Nonlinear Equations#

Introduction#

Nonlinear equations are ubiquitous in scientific computing. In power systems, the AC power flow equations are nonlinear equations.

The standard form of nonlinear equations is:

\[ f(x) = 0 \]

where f is a nonlinear function and x is the variable. In other words, solving nonlinear equations means finding the roots of a function. This function is called the residual function, which will be small enough (zero at the tolerance level) when the solution is found.

Residual Function#

The way to represent a nonlinear equation is to define the residual function. This is straightforward for simple problems in Python.

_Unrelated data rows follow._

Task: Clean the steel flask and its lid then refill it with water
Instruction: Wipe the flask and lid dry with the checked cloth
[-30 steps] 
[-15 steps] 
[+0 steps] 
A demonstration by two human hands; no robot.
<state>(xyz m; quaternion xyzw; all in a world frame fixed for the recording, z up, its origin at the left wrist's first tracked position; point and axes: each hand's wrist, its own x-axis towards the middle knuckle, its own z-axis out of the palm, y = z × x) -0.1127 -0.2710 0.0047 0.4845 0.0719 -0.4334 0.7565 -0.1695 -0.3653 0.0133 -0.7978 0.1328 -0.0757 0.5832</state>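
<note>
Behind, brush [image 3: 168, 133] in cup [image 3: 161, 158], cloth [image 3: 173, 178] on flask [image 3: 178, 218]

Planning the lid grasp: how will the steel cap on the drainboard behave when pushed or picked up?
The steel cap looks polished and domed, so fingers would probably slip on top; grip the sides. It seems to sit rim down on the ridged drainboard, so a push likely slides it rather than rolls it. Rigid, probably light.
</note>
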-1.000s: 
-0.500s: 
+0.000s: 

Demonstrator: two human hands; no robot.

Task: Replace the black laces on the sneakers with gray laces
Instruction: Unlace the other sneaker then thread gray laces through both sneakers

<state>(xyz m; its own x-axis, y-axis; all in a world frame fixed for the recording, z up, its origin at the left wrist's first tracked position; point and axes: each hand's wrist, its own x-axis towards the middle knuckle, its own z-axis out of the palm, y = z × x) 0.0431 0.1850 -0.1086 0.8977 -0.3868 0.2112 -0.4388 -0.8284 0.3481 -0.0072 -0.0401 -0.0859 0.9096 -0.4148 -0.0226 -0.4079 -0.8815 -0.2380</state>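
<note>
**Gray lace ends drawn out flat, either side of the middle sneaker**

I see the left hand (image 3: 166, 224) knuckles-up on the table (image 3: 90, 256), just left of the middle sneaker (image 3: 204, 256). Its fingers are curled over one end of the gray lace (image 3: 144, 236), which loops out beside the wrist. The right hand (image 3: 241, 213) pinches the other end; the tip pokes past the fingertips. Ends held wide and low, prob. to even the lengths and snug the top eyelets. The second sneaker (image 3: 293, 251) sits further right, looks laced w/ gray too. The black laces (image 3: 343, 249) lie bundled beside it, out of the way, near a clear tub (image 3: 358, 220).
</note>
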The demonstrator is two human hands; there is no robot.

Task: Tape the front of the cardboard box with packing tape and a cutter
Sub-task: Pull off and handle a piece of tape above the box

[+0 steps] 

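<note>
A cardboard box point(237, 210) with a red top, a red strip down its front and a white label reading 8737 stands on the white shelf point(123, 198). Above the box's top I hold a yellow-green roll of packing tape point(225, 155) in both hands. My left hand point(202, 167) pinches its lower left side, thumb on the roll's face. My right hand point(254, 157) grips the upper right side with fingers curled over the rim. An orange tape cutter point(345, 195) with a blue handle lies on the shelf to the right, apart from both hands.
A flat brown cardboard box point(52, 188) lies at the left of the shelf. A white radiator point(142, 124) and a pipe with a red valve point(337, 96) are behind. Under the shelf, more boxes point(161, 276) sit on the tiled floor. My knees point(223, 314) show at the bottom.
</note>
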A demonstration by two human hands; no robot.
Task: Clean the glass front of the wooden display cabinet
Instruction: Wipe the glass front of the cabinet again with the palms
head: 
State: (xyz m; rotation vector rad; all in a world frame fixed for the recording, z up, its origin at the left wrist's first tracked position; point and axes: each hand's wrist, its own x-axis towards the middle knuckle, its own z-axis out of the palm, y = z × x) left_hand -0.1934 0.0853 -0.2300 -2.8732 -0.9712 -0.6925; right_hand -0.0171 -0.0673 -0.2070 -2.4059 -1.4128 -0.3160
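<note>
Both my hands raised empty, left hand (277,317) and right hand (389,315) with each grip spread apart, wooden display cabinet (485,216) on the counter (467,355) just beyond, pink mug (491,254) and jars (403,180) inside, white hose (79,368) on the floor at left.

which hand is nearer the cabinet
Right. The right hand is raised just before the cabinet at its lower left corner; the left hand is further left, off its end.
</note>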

Consider this problem from scipy.optimize.fsolve documentation:

\[ x_0 \cos(x_1) = 4 \]
\[ x_1 x_0 - x_1 = 5 \]

we can define the residual function as:

import numpy as np


def residual(x):
    return [x[0]*np.cos(x[1]) - 4,
            x[0]*x[1] - x[1] - 5]

Note that for the function argument x, it is implicitly a 1D NumPy array.

Root-Finding with fsolve#

One of the most common methods to solve nonlinear equations is the Newton-Raphson method. In practice, for simple problems, we can use off-the-shelf solvers in Python.

fsolve is a function in scipy.optimize for root-finding. We can check the docstring by typing ?fsolve in a Jupyter cell or visiting the documentation.

from scipy.optimize import fsolve

x0 = [1, 1]
sol = fsolve(residual, x0)
print(sol)
[6.50409711 0.90841421]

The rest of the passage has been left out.